Während seiner Einführungsrede am ersten Tag verwies unser Rektor mit Stolz auf das friedliche Miteinander seiner Schüler aus 14 Nationen. Einige von ihnen trugen T-Shirts mit der Aufschrift „No racists friend“, als evidentes und signifikantes Zeichen ihrer Einstellung zum Thema Rassendiskriminierung. Das gefiel mir. Sogar sehr. Aber was war mit mir? Diese Frage fand ich berechtigt, denn neben meiner Zwangsisolation mittleren Grades wurde ich das Gefühl nicht los, dass einige Mitschüler testen wollten, wie weit sie bei mir gehen konnten. Allen voran Tobi, das Riesenbaby. Auch er besaß ein solches Shirt, schien sich aber nicht im Mindesten über sein oft diskriminierendes Verhalten mir gegenüber im Klaren zu sein. Tobis Überzeugung war offensichtlich nur an seine Altersgruppe gebunden. Wie ambivalent sein Benehmen war, kam ihm nicht in den Sinn, Hauptsache, er hatte die Lacher auf seiner Seite.

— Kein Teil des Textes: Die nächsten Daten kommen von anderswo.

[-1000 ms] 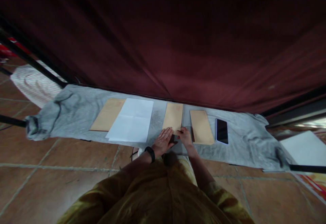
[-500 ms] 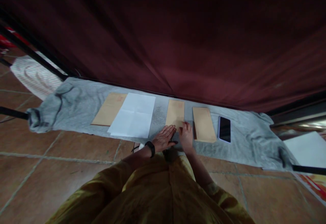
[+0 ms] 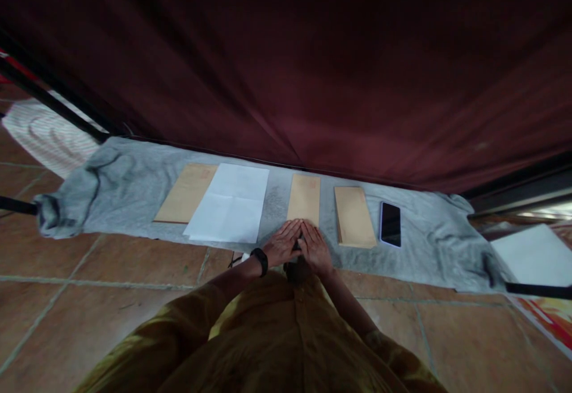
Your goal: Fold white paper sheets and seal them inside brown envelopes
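Observation:
A tan paper envelope (image 3: 304, 195) with a faint reddish mark lies upright before me on the grey cloth. My left hand (image 3: 281, 245), a dark band at its wrist, rests flat on the envelope's near end with fingers stretched out. Beside it my right hand (image 3: 315, 250) also lies flat there, its fingertips meeting those of the left. Both hands cover the envelope's lower edge. A stack of tan envelopes (image 3: 355, 217) sits just right of my right hand. To the left, sheets of white paper (image 3: 230, 202) with fold creases lie beside another tan envelope pile (image 3: 185, 193).
A phone (image 3: 390, 224) in a pale purple case lies right of the envelope stack. The grey cloth (image 3: 429, 232) covers a long narrow surface, bunched at both ends. Dark red fabric (image 3: 286, 71) hangs along the far edge. White sheets (image 3: 534, 253) are at far right.
My right hand has gone from bent fingers at the envelope's right side to lying flat beside my left hand. The view has shifted slightly, and the left hand stays on the envelope.

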`<state>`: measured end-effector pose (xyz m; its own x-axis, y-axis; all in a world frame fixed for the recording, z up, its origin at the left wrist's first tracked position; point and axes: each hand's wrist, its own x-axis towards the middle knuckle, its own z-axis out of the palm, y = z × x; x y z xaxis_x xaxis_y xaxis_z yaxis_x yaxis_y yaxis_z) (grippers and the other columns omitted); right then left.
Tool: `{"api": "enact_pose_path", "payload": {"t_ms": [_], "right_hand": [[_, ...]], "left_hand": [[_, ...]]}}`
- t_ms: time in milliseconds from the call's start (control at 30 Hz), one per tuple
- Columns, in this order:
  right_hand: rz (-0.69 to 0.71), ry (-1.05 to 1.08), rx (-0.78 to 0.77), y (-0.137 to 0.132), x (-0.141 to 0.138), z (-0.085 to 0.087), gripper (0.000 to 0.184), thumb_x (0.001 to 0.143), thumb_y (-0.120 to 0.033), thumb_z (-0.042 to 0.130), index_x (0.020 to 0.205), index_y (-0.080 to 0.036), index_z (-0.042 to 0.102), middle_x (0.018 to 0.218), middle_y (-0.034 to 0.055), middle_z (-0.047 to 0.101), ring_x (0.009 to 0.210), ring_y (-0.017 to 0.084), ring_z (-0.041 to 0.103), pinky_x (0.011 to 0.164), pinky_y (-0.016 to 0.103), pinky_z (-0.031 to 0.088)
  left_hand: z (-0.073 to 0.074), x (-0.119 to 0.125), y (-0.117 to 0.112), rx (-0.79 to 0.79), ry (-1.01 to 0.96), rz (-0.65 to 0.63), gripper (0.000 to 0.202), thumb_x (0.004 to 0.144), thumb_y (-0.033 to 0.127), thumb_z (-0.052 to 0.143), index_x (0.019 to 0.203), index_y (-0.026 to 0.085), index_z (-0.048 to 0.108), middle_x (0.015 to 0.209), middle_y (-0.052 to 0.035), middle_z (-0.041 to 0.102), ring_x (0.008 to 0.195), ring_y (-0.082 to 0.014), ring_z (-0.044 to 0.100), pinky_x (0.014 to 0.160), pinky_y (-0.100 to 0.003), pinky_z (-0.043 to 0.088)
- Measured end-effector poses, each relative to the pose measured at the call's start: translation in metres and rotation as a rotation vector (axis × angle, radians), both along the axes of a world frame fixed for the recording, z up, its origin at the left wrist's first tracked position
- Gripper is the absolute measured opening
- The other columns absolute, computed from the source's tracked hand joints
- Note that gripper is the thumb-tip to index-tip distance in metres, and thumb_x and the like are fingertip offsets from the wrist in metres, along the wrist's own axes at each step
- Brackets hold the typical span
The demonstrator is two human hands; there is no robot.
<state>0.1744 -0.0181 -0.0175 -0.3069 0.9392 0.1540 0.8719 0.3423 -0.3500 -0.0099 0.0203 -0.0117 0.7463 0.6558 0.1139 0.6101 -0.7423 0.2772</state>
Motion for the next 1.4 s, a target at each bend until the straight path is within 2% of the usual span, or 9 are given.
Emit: {"api": "enact_pose_path", "payload": {"t_ms": [200, 467, 600, 733, 900, 1100, 1267, 1400], "right_hand": [[-0.015, -0.040, 0.000, -0.004, 0.004, -0.001, 0.056, 0.106, -0.037, 0.037, 0.155, -0.012, 0.037, 0.159, 0.0122, 0.040, 0.149, 0.023, 0.034, 0.123, 0.043, 0.028], [-0.061, 0.000, 0.013, -0.010, 0.010, 0.003, 0.056, 0.104, -0.037, 0.042, 0.155, -0.015, 0.037, 0.159, 0.0129, 0.040, 0.147, 0.025, 0.039, 0.122, 0.047, 0.031], [-0.071, 0.015, 0.032, -0.011, 0.012, 0.004, 0.055, 0.104, -0.036, 0.042, 0.154, -0.014, 0.039, 0.157, 0.0132, 0.043, 0.147, 0.025, 0.039, 0.122, 0.046, 0.030], [-0.081, 0.043, 0.033, -0.009, 0.011, 0.003, 0.051, 0.105, -0.032, 0.039, 0.153, -0.014, 0.042, 0.155, 0.0117, 0.046, 0.146, 0.024, 0.041, 0.122, 0.046, 0.031], [-0.103, 0.102, 0.052, -0.006, 0.011, 0.001, 0.046, 0.105, -0.028, 0.037, 0.147, -0.017, 0.050, 0.150, 0.0097, 0.053, 0.141, 0.022, 0.048, 0.120, 0.046, 0.035], [-0.044, 0.122, 0.107, 0.018, 0.000, 0.002, 0.043, 0.106, -0.027, 0.035, 0.142, -0.018, 0.056, 0.146, 0.0096, 0.058, 0.139, 0.020, 0.050, 0.119, 0.045, 0.038], [-0.001, 0.094, 0.076, 0.050, -0.010, 0.005, 0.041, 0.106, -0.027, 0.036, 0.139, -0.019, 0.060, 0.150, 0.0076, 0.054, 0.141, 0.019, 0.048, 0.121, 0.041, 0.035], [0.017, 0.019, 0.095, 0.080, -0.005, 0.004, 0.042, 0.105, -0.028, 0.041, 0.143, -0.023, 0.055, 0.154, 0.0048, 0.050, 0.142, 0.020, 0.046, 0.121, 0.042, 0.035]], "left_hand": [[0.007, -0.014, -0.001, 0.041, 0.004, 0.039, 0.079, 0.100, 0.062, 0.036, 0.158, 0.009, 0.022, 0.164, -0.0199, 0.028, 0.154, -0.0281, 0.022, 0.125, -0.048, 0.019], [0.006, -0.033, -0.001, 0.075, 0.003, 0.085, 0.079, 0.101, 0.059, 0.039, 0.160, 0.010, 0.018, 0.164, -0.0198, 0.029, 0.154, -0.0282, 0.022, 0.124, -0.050, 0.022], [0.007, -0.025, -0.005, 0.108, 0.018, 0.109, 0.079, 0.101, 0.057, 0.039, 0.159, 0.009, 0.019, 0.163, -0.0202, 0.029, 0.154, -0.0286, 0.023, 0.124, -0.049, 0.024], [0.002, -0.008, -0.012, 0.103, 0.017, -0.005, 0.078, 0.100, 0.057, 0.041, 0.161, 0.015, 0.016, 0.165, -0.0153, 0.029, 0.153, -0.0257, 0.027, 0.123, -0.045, 0.028], [-0.009, 0.000, -0.010, 0.116, 0.014, 0.044, 0.076, 0.100, 0.055, 0.044, 0.159, 0.012, 0.024, 0.162, -0.0173, 0.035, 0.151, -0.0272, 0.031, 0.121, -0.046, 0.031], [-0.013, -0.003, -0.007, 0.111, 0.006, 0.036, 0.071, 0.098, 0.055, 0.046, 0.153, 0.012, 0.037, 0.158, -0.0192, 0.041, 0.148, -0.0298, 0.036, 0.118, -0.049, 0.036], [-0.008, -0.001, -0.009, 0.102, -0.002, 0.052, 0.071, 0.098, 0.055, 0.046, 0.154, 0.012, 0.037, 0.153, -0.0199, 0.047, 0.144, -0.0311, 0.043, 0.115, -0.050, 0.040], [-0.007, -0.002, -0.008, 0.114, 0.002, 0.059, 0.070, 0.098, 0.056, 0.045, 0.153, 0.013, 0.039, 0.155, -0.0187, 0.046, 0.144, -0.0303, 0.042, 0.115, -0.048, 0.041]]}}
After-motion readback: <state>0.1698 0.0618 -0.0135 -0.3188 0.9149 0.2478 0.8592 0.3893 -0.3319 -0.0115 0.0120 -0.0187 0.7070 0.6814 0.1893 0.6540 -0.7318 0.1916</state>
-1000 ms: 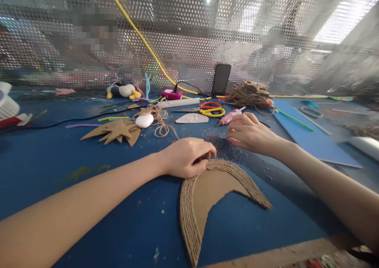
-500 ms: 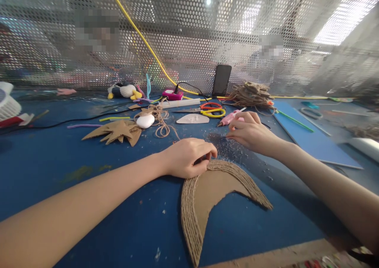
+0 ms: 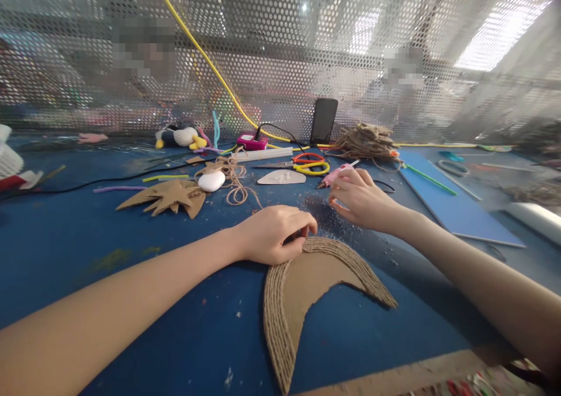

Oft blieb mir noch etwas Zeit bevor der Unterricht begann, da ich den allmorgendlichen Stau mit einem Schleichweg umging. Meistens las ich dann in der Tageszeitung, weil sich die wenigsten mit mir unterhalten wollten. Tobi las auch. Ich schielte nach hinten- er begutachtete die Unterwäschewerbung. Plötzlich sprang er auf, schwenkte den Prospekt, um ihn lautstark und fachmännisch zu kommentieren: „Echt geil das hier. Die Alte hat ´nen superhohen Wasserfall. Und die hier, aufgespritzte Lippen, aber klasse Body und erst die abgefahrene Wäschefarbe. Mann, und schaut euch die an, die trägt Schlüpferrosa wie meine Oma!“ Er erhob die Stimme. „Naaaaaa, welche Farbe hat denn deine Unterwäsche so im Allgemeinen, Frau B.“, blökte Tobi mit einem provozierenden Grinsen in meine Richtung.

„Ausschließlich schwarz, weiß oder creme, je nach Anlass“, konterte ich wie aus der Pistole geschossen, denn schließlich hatte ich seit meinem 18.Lebensjahr fast nur männliche Arbeitskollegen, und das Wissen um einen „hohen Wasserfall“ gehörte dort quasi zur ersten Lektion. „Rot, wie es die Langbeinige auf der ersten Seite trägt, passt überhaupt nicht zu meinem Hauttyp.“

„Ist das nicht egal wenn man schon so alt ist wie du?“

„Besser alt als doof!“

Das saß. Der triumphierende Blick verschwand. Eine dezente Röte verbreitete sich auf seinem Babyface. Wider Erwarten lächelten mich Einige an und nickten zustimmend. So schnell gab sich Tobi aber nicht geschlagen:

„Meinst du mich etwa damit?“

„Womit?“

„Mit doof.“

„Wen sonst?“

„Das ist krass!“ Plötzlich dämmerte es bei ihm:

„Ja, aber du bist doch wirklich schon alt!“

„Ich bin nur älter als du.“

„Aber du stirbst eher als ich!“

„Glaube ich nicht!“

Verdutzt fragte er: „Wieso das denn nicht?“

„Weil ich dich vorher umbringe!“

 

Alle Anwesenden lachten, bis auf Tobi. Er senkte den Kopf ziemlich tief, so tief, dass sich seine blonden Fussellocken auf der Bank kringelten. Dann ging er auf die Toilette. Dadurch kam er zehn Minuten zu spät zum Französischunterricht, ein Umstand den Madame mit Ausschluss vom Unterricht ahndete. Plus Vermerk. Armer Tobi.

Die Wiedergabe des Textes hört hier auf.